In honor of the National Championship tonight, I want to spotlight my alma mater, Penn State, in addition to almost 50 other universities who are coming together to fight hunger.
Leaders from these universities (PUSH – Presidents United to Solve Hunger) recently signed The Presidents’ Commitment to Food and Nutrition Security – a declaration acknowledging their commitment to make food insecurity a priority. This will enable participants to share their collective knowledge in areas where hunger is historically addressed at academic institutions: teaching, research, outreach and student engagement.
“As a land-grant institution with a major economic impact and research enterprise, Penn State is already playing a tremendous role in addressing extraordinary global challenges related to energy, disease, health care and clean water to name just a few,” said Penn State President Eric J. Barron, acknowledging Penn State’s College of Agricultural Sciences as the lead on this effort for the University. “I’m proud to say that the issue of world hunger also is being addressed in various ways at our University through research and student activism. Our hope is to elevate these activities in concert with other institutions.

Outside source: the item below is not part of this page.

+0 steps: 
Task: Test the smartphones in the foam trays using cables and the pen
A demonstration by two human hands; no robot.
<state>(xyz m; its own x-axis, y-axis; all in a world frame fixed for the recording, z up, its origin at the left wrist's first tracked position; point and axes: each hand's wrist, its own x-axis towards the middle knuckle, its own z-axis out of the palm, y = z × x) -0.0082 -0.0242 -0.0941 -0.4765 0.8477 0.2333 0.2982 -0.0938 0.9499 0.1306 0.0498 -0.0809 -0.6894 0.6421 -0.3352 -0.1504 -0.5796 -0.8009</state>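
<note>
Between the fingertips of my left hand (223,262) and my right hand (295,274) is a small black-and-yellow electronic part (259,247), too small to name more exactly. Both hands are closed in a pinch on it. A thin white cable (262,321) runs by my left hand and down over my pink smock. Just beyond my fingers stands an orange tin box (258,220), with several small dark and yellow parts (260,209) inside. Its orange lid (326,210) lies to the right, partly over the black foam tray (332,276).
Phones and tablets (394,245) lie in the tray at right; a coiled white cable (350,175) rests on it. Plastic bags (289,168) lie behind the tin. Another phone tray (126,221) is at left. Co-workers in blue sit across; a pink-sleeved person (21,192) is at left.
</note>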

Together, we have a wealth of expertise and leadership that can lead to meaningful change.”
BuoyantWholeFood30 Update: I promised to post our menus weekly, but I learned after last week that planning out every meal and snack is necessary on week one, yet exhausting. Therefore, I will post our food daily, as it may be more on the fly.
Breakfast – Two hard boiled eggs and two pieces of prosciutto for Webbie, and one hard hoiled egg and a banana with almond butter for me
Morning Snack – Blueberries
Lunch – Chicken breast with salsa and guacamole
Afternoon Snack – Banana and almond butter for Webbie, and dried Mango for me
Dinner – Lamb chops and sauteed spinach
“Love doesn’t sit there like a stone, it has to be made, like bread; remade all of the time, made new.”